Suppose your application needs to determine the shape with the largest area in a collection of shapes. You can do the job with the function named `largest`

shown in Listing One.

**Listing One: A function that finds the largest shape in an array of shapes, using an overt switch statement.**

shape const *largest(shape const s[], size_t n) { shape const *p = NULL; double max = -1; size_t i; for (i = 0; i < n; ++i) { double area = -1; switch (s[i].kind) { case sk_circle: area = PI * s[i].u.circle.radius * s[i].u.circle.radius; break; case sk_rectangle: area = s[i].u.rectangle.height * s[i].u.rectangle.width; break; case sk_triangle: area = sin(s[i].u.triangle.angle) * s[i].u.triangle.side1 * s[i].u.triangle.side2 / 2; break; } if (area > max) { max = area; p = &s[i]; } } return p; }

Most of the loop body in Listing One is a switch statement that computes the area of a shape.
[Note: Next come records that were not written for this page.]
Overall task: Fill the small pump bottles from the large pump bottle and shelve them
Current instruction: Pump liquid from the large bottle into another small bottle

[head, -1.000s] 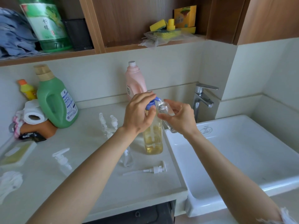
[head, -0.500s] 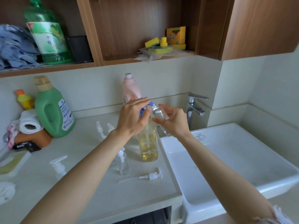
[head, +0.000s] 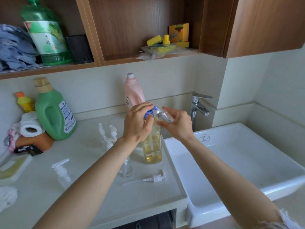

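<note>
1. Head view: left hand (head: 137, 123) rests curled over the blue pump head (head: 149, 112) of the large pump bottle (head: 152, 146), which stands on the counter (head: 82, 187) at its edge beside the sink (head: 239, 162).
2. Right hand (head: 177, 124) pinches a small clear bottle (head: 162, 115), tilted against the spout (amber liquid fills the large bottle's lower part).
3. Loose white pump (head: 148, 179) lies near the counter's front edge.

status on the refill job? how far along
Early. Done: nothing shelved; one loose white pump head lies on the pale counter. In hand: left hand presses the blue pump of the large clear bottle of yellow liquid; right hand holds a small clear bottle at its spout. Left: other small clear pump bottles on the counter, fill level unclear, then shelving.
</note>
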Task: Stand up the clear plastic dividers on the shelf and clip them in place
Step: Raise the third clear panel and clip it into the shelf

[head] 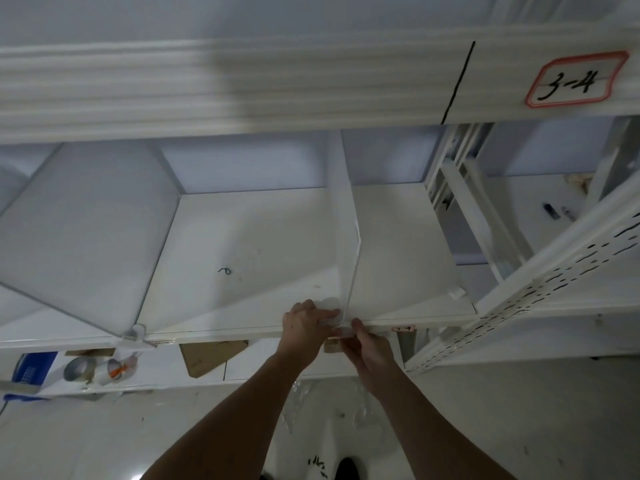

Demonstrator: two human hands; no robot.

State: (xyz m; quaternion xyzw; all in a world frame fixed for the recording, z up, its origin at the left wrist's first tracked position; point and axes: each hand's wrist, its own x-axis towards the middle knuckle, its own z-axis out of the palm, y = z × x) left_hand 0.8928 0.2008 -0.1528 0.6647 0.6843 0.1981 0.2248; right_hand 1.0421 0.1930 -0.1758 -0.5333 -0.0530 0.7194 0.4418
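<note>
You are pinching the small clear plastic clip (pixel 334 323) at the front lip of the white metal shelf (pixel 263 237): your left hand (pixel 304 329) is closing its fingers on it from above, your right hand (pixel 367 348) from below. The upright clear plastic divider (pixel 348 237) is standing directly behind the clip. While pressing, be keeping the divider's foot seated squarely; the neighbouring clipped divider (pixel 83 233) is showing the target result.

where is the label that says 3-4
In the head view the red-bordered 3-4 label sits top right, on the front edge of the upper shelf, right of a black line.
</note>
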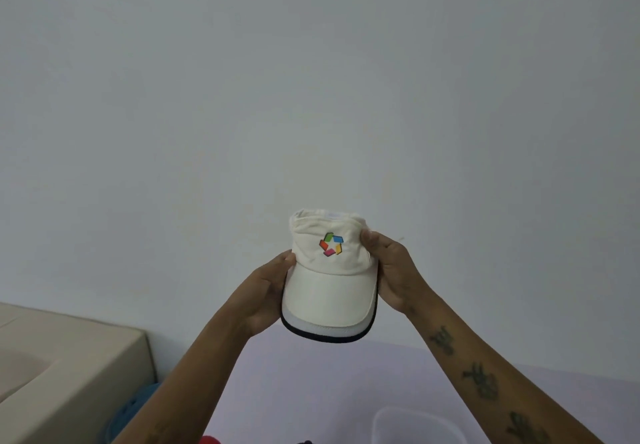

This is arguably a fundamental shape operation that would be better packaged as an operation all by itself:

double shape_area(shape const *s) { switch (s->kind) { case sk_circle: return PI * s->u.circle.radius * s->u.circle.radius; case sk_rectangle: return s->u.rectangle.height * s->u.rectangle.width; case sk_triangle: return sin(s->u.triangle.angle) * s->u.triangle.side1 * s->u.triangle.side2 / 2; } return -1; }